Exercise objective: Using the entries below, copy exactly each line from the line with "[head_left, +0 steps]" up to and including the line with "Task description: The", with every picture left out.

[Data excerpts — start]

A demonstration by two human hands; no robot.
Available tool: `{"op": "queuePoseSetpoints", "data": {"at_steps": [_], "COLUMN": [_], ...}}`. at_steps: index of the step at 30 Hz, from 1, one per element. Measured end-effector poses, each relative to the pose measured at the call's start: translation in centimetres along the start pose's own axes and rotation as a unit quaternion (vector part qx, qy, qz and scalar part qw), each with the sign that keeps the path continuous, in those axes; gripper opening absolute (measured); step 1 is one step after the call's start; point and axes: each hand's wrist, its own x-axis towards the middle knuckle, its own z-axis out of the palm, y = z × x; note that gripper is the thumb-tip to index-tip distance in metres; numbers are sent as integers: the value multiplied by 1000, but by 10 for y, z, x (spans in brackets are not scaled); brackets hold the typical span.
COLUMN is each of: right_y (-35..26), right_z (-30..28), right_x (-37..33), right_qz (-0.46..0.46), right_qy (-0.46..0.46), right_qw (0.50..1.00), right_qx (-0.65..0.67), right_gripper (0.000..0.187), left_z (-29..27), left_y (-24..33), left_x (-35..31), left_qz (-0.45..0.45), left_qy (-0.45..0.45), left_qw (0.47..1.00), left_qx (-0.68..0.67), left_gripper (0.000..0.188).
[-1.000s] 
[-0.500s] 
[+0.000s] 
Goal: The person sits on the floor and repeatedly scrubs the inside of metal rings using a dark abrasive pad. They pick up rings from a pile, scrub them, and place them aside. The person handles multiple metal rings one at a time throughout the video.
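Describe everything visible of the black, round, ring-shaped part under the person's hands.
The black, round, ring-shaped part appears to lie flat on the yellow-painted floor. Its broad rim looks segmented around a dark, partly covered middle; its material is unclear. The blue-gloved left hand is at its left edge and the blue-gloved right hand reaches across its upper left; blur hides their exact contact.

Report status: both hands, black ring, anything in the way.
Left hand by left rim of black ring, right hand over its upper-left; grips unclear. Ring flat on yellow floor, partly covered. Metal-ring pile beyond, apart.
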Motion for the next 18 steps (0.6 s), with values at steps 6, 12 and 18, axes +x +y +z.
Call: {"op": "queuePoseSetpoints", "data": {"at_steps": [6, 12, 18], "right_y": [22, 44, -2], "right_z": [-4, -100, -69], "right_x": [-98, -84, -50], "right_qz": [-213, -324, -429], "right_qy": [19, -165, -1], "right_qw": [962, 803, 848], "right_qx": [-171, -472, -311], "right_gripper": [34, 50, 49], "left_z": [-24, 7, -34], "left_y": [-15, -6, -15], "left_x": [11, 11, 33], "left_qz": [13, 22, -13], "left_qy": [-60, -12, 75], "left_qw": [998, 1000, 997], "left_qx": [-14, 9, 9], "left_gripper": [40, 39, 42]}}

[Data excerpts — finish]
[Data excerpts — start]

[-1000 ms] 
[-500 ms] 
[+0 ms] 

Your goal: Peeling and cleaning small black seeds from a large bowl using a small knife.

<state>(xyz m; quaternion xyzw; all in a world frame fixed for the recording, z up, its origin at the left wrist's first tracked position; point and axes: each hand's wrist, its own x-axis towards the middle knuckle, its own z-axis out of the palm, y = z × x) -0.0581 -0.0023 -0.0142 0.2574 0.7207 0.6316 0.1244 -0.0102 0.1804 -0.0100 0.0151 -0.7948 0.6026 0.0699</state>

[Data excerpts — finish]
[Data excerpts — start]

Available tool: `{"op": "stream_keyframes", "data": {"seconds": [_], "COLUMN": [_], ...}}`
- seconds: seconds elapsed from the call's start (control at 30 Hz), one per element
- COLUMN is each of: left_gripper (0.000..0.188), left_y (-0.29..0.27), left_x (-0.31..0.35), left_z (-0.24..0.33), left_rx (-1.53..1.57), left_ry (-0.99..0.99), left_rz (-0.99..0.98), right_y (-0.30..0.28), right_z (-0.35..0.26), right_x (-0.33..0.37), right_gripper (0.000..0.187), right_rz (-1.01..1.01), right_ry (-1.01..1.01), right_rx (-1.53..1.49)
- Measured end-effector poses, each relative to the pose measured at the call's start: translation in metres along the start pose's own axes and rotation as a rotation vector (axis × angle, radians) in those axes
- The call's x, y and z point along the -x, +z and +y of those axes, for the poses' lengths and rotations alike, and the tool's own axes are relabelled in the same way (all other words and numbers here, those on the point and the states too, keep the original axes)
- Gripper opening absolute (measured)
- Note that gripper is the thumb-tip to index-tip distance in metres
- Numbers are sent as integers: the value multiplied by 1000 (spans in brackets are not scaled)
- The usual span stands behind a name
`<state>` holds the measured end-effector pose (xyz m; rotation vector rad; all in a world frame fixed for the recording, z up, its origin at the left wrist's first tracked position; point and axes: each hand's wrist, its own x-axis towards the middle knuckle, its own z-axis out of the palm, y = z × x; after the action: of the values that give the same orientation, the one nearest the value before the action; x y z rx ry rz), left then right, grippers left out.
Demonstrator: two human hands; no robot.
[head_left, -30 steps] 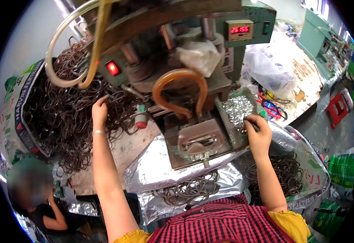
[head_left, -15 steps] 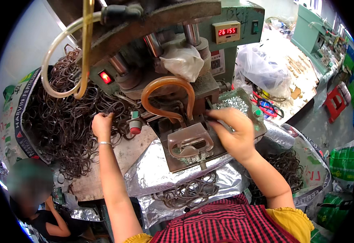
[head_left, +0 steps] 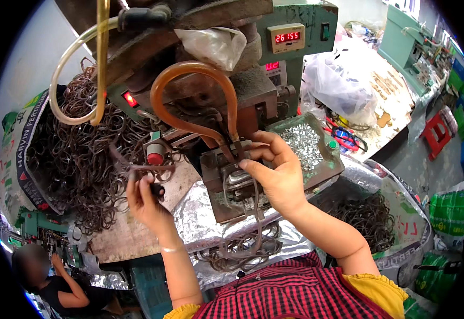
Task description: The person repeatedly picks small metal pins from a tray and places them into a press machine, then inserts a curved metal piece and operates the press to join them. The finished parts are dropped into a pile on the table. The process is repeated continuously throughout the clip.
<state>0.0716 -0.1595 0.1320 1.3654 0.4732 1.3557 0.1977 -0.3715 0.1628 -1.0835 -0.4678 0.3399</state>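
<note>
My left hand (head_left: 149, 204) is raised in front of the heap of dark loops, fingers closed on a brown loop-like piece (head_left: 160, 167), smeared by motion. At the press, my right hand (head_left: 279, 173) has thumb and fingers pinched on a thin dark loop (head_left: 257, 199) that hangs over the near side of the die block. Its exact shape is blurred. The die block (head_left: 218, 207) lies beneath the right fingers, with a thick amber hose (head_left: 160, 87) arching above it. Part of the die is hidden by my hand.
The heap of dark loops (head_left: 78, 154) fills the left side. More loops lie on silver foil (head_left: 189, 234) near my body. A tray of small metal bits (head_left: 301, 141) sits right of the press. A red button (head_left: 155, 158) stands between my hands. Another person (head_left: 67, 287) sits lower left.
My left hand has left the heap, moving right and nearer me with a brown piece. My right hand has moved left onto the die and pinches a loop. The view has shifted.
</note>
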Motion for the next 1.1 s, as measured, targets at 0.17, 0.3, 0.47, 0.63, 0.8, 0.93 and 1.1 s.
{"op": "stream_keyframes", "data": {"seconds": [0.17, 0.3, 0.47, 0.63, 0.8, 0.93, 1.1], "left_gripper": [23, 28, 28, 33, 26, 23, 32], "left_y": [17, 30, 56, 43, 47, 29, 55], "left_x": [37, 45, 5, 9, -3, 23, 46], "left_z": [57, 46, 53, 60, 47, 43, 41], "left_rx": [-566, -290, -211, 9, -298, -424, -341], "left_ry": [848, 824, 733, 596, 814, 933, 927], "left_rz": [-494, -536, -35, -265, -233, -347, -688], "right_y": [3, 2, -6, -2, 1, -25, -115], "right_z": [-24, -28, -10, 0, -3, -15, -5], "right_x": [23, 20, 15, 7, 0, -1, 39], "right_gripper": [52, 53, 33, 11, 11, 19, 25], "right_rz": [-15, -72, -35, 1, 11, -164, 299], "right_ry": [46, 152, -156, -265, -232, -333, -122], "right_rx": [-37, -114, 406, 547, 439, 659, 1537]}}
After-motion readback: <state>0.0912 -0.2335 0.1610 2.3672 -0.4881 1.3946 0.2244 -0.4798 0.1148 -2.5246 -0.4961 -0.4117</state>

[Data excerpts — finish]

Solution to this task:
[head_left, +0 steps] 
Task description: The person repeatedly picks small metal pins from a tray and places them into a press machine, then inserts a curved metal piece and operates the press to join them. The finished parts are dropped into a pile on the table. The process is repeated continuously throughout the clip.

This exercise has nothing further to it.